* [WHAT IS REQUIRED]: Word for word, restate the lines from the start of the data down to the line with "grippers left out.", both included.

* [SUPPLIED DATA]:
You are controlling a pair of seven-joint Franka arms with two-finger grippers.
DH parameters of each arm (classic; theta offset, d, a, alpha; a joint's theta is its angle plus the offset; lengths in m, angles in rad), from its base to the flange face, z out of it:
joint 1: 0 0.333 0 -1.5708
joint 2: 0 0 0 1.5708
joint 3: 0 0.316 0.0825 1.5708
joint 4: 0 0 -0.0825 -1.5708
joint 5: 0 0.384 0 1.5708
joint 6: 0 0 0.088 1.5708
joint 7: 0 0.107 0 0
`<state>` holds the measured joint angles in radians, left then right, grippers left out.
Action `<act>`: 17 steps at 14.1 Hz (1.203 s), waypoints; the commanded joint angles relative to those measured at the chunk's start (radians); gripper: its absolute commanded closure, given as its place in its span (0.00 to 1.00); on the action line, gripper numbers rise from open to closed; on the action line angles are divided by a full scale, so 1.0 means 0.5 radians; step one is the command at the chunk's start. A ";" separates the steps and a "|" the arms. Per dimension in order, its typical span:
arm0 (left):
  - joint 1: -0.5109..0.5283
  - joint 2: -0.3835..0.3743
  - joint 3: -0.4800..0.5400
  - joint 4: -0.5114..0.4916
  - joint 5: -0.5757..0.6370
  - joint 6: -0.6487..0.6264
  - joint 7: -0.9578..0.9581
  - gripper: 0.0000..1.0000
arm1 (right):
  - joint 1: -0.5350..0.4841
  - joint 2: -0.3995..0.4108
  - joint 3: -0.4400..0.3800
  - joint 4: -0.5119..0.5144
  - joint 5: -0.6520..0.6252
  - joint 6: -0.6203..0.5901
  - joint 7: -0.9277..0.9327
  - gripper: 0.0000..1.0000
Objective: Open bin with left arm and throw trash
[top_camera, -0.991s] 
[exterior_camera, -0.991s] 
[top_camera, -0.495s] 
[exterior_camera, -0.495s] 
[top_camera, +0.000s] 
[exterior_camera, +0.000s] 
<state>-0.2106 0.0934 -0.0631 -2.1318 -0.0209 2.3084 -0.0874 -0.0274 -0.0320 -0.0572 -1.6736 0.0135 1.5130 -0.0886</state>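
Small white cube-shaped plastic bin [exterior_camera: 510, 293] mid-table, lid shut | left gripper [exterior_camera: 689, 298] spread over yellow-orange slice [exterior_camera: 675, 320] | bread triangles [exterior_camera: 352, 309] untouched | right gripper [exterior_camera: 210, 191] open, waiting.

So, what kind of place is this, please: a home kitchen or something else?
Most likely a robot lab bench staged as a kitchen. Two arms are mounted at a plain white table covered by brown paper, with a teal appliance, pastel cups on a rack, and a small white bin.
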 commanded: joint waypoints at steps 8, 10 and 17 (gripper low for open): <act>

* [RESPONSE BELOW]:
You are controlling a pair of seven-joint Franka arms with two-finger grippers.
DH parameters of each arm (classic; theta offset, d, a, alpha; a joint's theta is its angle plus the offset; lengths in m, angles in rad), from its base to the flange face, z out of it:
joint 1: 0 0.333 0 -1.5708
joint 2: 0 0 0 1.5708
joint 3: 0 0.316 0.0825 1.5708
joint 4: 0 0 -0.0825 -1.5708
joint 5: 0 0.384 0 1.5708
joint 6: 0 0 0.088 1.5708
joint 7: 0 0.107 0 0
`<state>` holds the measured joint angles in radians, left then right, grippers left out.

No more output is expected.